§ **Problem statement**
Please report how many lines of the following entries hold the word "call", giving the number alone.

§ **Supplied material**

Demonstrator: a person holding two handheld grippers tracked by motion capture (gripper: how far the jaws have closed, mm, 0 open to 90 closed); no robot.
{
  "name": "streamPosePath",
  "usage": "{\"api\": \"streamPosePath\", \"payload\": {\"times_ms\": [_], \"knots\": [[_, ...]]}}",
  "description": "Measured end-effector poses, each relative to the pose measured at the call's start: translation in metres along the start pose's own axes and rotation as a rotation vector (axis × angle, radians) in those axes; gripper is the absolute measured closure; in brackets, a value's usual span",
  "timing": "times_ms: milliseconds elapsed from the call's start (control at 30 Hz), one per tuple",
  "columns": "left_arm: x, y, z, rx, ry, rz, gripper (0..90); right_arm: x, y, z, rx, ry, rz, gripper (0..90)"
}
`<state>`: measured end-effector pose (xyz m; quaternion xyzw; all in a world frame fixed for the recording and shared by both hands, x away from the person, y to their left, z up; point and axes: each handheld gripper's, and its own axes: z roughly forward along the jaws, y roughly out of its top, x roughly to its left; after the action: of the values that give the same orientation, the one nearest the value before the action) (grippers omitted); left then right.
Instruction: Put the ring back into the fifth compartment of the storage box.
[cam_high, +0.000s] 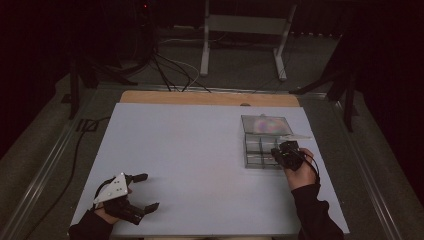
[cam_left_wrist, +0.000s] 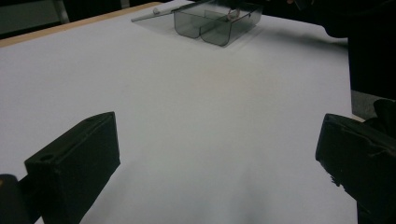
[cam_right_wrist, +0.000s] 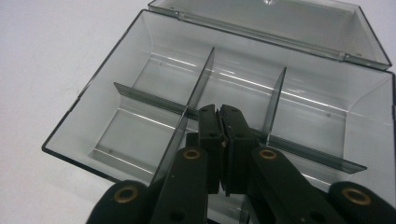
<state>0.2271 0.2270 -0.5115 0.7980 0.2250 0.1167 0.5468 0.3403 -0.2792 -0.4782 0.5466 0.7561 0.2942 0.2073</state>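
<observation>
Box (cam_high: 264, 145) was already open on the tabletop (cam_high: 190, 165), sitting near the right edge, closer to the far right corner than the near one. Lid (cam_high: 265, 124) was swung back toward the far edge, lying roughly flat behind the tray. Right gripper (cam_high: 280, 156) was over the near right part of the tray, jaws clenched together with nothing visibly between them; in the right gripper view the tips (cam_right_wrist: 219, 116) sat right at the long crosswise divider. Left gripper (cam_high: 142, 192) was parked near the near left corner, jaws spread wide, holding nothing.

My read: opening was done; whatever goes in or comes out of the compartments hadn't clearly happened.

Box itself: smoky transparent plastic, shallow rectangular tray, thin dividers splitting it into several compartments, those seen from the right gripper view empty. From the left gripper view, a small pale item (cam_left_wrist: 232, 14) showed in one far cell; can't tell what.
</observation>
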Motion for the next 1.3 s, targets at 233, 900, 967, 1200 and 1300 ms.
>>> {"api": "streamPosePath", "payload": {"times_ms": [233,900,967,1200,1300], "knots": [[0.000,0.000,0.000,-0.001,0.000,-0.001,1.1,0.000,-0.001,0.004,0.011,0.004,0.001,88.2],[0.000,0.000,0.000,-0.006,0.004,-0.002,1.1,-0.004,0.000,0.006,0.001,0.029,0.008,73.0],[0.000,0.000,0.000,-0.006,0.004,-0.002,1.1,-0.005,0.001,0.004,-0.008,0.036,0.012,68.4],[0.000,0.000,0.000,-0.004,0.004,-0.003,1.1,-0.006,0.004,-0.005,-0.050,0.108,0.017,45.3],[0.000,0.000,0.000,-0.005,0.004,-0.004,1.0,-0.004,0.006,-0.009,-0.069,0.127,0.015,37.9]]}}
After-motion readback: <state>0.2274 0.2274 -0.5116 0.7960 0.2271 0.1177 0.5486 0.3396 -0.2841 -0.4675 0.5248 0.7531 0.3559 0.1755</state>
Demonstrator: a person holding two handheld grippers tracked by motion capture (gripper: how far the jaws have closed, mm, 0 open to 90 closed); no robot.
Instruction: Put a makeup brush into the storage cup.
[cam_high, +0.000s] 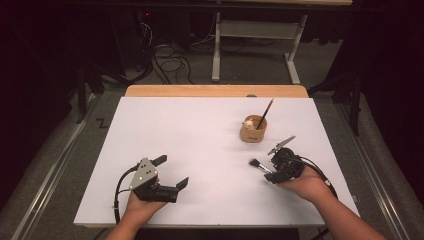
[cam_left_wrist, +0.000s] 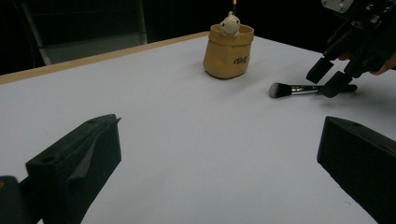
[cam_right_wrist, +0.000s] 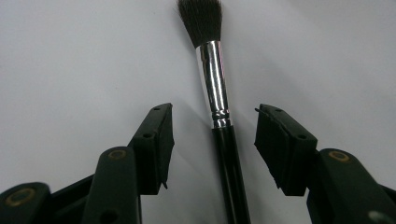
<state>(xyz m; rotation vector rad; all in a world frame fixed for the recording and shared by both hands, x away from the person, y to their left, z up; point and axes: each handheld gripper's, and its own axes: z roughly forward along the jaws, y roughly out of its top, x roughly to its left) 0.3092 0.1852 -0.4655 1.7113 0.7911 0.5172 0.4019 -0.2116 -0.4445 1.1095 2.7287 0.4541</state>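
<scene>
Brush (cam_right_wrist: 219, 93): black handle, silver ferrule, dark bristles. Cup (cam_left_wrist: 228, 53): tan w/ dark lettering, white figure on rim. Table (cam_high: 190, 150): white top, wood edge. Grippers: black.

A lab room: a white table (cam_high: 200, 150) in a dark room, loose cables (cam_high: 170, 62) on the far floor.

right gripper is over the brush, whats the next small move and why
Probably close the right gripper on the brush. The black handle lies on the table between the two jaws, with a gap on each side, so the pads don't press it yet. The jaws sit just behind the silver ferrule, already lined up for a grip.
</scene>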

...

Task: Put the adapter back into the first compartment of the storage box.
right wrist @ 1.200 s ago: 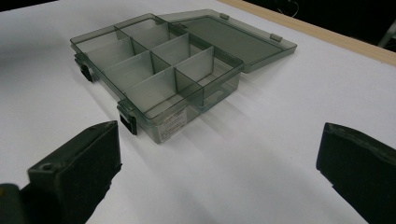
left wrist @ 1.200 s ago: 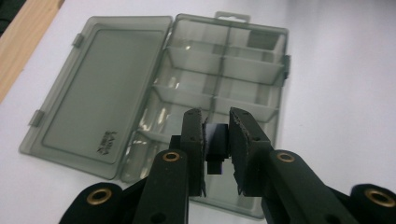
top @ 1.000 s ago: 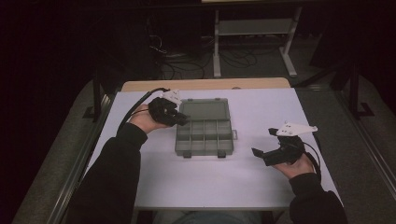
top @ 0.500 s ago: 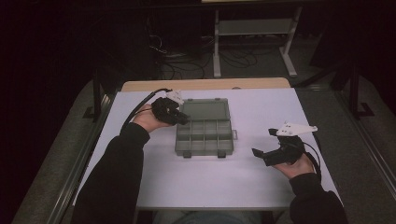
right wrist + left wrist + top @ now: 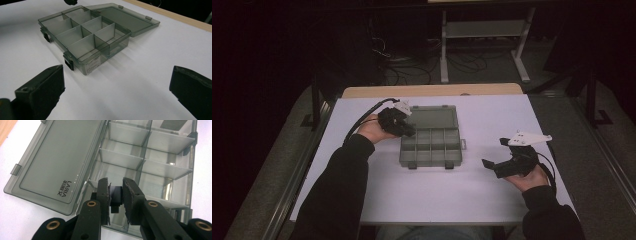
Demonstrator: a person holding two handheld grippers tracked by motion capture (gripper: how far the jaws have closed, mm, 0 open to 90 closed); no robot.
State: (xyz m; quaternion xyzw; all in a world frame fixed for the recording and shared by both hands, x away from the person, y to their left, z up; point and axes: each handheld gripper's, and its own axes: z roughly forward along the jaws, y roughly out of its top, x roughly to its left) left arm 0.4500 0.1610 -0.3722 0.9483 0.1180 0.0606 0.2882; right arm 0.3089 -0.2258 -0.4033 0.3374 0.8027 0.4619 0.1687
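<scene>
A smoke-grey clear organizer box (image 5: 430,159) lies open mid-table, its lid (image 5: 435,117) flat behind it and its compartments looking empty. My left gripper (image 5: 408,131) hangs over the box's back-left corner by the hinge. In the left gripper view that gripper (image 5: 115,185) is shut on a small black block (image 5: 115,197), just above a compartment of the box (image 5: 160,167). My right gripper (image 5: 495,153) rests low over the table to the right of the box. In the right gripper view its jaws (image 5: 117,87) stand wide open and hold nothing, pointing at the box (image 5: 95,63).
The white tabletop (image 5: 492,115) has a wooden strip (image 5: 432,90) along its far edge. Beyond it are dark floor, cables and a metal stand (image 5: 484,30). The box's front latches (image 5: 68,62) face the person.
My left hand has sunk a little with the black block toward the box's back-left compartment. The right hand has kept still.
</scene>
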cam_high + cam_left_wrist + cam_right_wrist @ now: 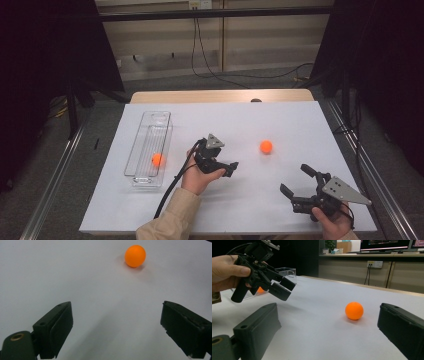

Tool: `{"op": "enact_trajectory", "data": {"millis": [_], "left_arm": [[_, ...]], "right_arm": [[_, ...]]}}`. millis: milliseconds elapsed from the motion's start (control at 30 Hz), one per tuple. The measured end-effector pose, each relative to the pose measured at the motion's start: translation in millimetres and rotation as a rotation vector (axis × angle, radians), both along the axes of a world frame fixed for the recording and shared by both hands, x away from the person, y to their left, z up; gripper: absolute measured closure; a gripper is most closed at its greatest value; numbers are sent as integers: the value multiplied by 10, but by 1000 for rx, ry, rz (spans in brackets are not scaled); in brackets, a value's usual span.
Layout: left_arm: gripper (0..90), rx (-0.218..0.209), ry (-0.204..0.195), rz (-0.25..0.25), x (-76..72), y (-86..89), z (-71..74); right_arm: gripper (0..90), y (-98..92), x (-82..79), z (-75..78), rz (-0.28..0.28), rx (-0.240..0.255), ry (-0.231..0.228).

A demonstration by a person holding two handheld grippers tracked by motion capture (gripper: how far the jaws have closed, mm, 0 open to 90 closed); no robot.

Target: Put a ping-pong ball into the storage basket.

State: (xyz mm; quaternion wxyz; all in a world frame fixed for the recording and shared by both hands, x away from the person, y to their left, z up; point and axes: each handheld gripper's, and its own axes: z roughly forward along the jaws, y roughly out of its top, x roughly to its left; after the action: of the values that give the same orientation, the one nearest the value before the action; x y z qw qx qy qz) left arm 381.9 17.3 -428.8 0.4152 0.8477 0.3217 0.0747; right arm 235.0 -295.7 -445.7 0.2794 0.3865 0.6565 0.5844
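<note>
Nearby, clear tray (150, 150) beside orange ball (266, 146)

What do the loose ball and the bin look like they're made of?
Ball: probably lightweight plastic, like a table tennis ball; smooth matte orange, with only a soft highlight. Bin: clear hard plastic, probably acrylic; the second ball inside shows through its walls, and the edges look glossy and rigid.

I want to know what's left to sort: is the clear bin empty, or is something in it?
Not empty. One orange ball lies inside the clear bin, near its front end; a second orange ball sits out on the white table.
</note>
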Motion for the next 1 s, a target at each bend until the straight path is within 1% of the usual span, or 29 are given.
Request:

§ **Output**
2